What this task involves: Where does the word "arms" appear in the entries below? Copy each line that holds it.

»»

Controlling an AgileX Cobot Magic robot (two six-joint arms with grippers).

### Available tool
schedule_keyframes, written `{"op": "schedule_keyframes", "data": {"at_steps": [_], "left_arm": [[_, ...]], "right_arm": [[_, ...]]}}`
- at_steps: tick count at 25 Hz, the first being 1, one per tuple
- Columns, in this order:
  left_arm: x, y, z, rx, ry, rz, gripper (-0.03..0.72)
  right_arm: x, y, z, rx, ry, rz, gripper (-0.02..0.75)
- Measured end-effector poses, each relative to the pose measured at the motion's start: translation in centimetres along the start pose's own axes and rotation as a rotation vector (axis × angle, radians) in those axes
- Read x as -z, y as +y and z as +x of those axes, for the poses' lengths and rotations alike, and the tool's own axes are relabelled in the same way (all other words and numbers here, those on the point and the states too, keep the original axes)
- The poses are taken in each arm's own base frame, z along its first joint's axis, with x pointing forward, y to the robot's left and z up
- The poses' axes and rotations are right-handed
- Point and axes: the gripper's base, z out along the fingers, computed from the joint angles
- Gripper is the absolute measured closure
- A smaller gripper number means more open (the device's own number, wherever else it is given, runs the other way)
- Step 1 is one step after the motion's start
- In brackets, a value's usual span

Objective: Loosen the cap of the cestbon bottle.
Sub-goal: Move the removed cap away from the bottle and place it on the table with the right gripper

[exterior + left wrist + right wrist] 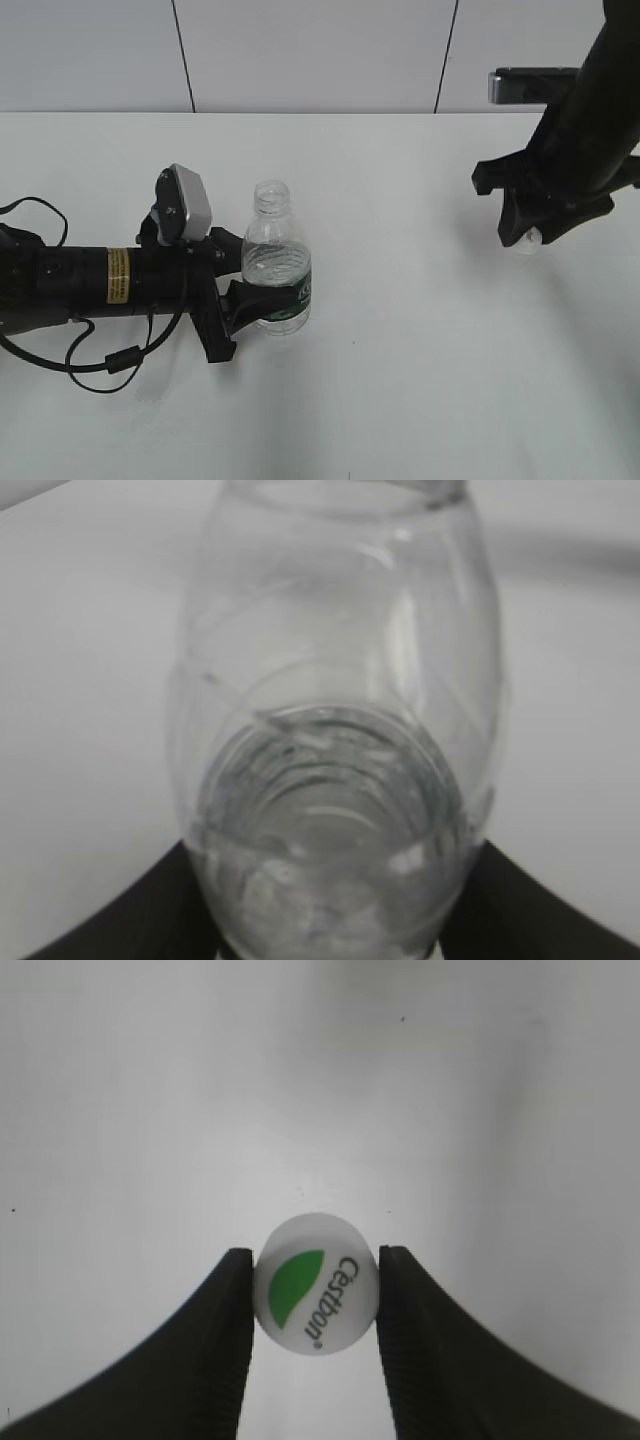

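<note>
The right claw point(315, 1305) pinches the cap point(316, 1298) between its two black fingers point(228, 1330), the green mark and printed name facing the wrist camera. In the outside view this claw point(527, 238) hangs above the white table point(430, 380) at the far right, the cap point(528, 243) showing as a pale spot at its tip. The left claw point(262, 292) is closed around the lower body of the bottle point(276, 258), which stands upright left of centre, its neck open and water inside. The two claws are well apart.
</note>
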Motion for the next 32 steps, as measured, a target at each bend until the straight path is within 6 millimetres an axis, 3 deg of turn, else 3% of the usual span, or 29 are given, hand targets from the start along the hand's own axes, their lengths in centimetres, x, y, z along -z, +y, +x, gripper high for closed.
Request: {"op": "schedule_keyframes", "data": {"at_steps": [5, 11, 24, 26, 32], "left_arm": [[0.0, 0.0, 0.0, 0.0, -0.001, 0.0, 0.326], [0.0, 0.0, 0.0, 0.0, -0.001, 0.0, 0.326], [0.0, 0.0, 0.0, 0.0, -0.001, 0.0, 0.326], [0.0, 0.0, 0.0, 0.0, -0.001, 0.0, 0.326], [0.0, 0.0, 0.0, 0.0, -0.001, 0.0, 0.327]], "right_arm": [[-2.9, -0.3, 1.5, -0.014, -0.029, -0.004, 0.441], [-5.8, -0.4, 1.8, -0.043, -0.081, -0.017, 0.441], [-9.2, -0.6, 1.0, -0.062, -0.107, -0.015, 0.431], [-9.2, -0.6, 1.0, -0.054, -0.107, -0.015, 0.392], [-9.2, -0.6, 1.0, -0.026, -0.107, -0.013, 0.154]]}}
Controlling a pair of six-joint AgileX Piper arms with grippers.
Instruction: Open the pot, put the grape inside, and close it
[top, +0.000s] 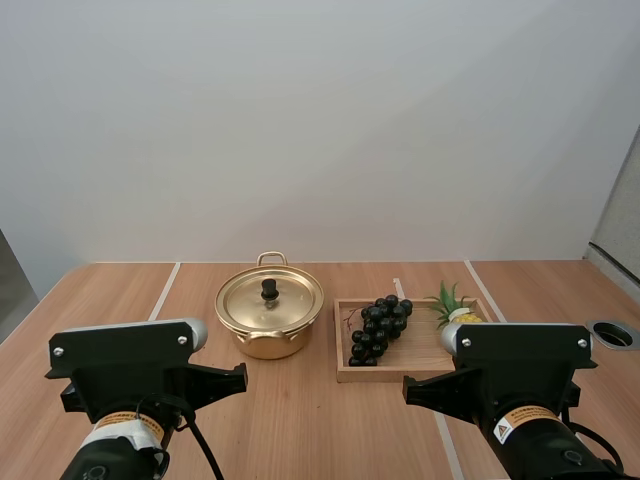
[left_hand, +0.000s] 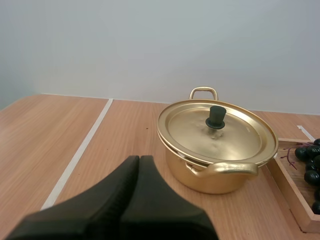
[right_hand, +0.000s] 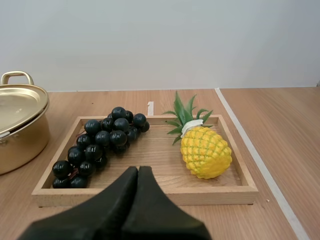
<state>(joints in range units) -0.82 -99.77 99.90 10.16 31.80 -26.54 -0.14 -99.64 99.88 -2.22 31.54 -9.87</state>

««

Your response:
Controlling an AgileX Cobot Magic robot (two six-joint arms with grippers).
Controlling a pair of six-joint AgileX Piper arms with grippers.

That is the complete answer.